Brexit is a "lose-lose" situation for both sides but the cost to the UK will be "substantially higher", European Union chief negotiator Michel Barnier said.
The senior Brussels official warned that skills shortages could hit the NHS and dismissed the terms of Theresa May's plans for a comprehensive deal on financial services.
But he insisted there was "no intention of discriminating against the UK" and London would remain a "global financial centre" after leaving the bloc.
In a speech in Sofia he said: "Outside of the customs union and the single market, there can be no frictionless trade.
"Businesses will be faced with non-tariff barriers and border checks that do not exist today."
He added: "The situation would be made worse in a 'no deal' scenario, which would result in the return of tariffs, under WTO rules.
"So, Brexit will come at a cost.
The EU accounted for around 50% of UK exports and imports, while the UK was only 7% of EU exports and 4% of imports - although Mr Barnier acknowledged some regions were "more exposed" than others.
The "unavoidable friction and non-tariff barriers" after Brexit could lead some overseas firms investing in the UK to "rethink their business models", he said.
In a warning about the ability to recruit workers for health and care roles, Mr Barnier said: "EU talent may find the UK to be a less attractive place. This could generate skills shortages, for instance in the health sector."

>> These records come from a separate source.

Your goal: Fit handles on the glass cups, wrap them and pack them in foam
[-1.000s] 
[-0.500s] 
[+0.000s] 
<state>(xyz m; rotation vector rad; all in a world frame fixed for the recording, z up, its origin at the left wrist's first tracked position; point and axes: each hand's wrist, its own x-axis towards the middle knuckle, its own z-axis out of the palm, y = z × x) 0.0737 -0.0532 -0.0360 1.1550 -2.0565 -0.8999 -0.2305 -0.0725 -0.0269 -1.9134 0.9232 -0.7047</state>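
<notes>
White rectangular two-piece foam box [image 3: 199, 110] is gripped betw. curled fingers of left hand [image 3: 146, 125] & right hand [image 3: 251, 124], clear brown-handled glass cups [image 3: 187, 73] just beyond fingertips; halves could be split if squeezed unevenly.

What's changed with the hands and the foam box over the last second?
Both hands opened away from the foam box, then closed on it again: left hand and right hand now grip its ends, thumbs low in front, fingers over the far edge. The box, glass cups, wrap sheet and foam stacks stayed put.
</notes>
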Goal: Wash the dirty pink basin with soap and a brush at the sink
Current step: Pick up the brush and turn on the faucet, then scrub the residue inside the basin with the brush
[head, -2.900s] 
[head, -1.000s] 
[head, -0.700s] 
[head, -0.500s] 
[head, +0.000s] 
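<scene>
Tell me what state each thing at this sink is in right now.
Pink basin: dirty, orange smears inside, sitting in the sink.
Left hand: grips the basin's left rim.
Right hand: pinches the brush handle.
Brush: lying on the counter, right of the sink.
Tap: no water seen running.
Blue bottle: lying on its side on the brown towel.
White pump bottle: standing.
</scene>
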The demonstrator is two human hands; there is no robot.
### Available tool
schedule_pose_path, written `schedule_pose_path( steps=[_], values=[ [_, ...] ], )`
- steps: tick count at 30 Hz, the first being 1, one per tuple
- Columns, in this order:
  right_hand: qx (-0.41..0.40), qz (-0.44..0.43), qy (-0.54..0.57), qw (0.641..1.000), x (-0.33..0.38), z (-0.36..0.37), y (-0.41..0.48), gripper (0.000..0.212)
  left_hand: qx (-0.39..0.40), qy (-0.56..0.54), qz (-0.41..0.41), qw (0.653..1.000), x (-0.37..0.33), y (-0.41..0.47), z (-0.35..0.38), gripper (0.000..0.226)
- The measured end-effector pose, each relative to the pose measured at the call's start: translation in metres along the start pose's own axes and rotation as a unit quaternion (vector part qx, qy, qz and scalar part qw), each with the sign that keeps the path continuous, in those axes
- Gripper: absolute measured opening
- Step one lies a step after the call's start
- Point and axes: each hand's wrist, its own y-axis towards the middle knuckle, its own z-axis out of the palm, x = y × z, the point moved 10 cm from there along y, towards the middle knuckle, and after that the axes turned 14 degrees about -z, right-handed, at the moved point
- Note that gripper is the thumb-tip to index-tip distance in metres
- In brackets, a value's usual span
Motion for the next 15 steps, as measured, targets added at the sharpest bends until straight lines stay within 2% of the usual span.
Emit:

Turning to financial services, Mr Barnier rejected the suggestion that the EU "desperately needs" the City of London.
"This is not what we hear from market participants, and it is not the analysis that we have made ourselves," he said.
He added that Mrs May had clarified that the UK was not looking for "passporting", which gives financial services firms the automatic right to operate in the EU but wanted to retain the benefits of it.
Mr Barnier said "this will not work", adding: "The EU understands that the UK does not want to become a 'rule-taker'.
"But the UK also needs to understand that the EU cannot accept mutual market access without the common safeguards that underpin it."
He defended the existing third-country "equivalence" regime, which British Chancellor Philip Hammond has rejected as "wholly inadequate" for the UK-EU relationship, saying: "Why would the equivalence system, which works well for the US industry, not work for the City?"
He added that the equivalence system will operate in a "more effective manner if the UK decides not to diverge from our financial regulation" after Brexit.
Mr Barnier said there was "difficult work ahead" before the June summit of European Union leaders and "no-one should underestimate the risk of disagreement" on the withdrawal agreement, and with it the transition period covering the months after Brexit.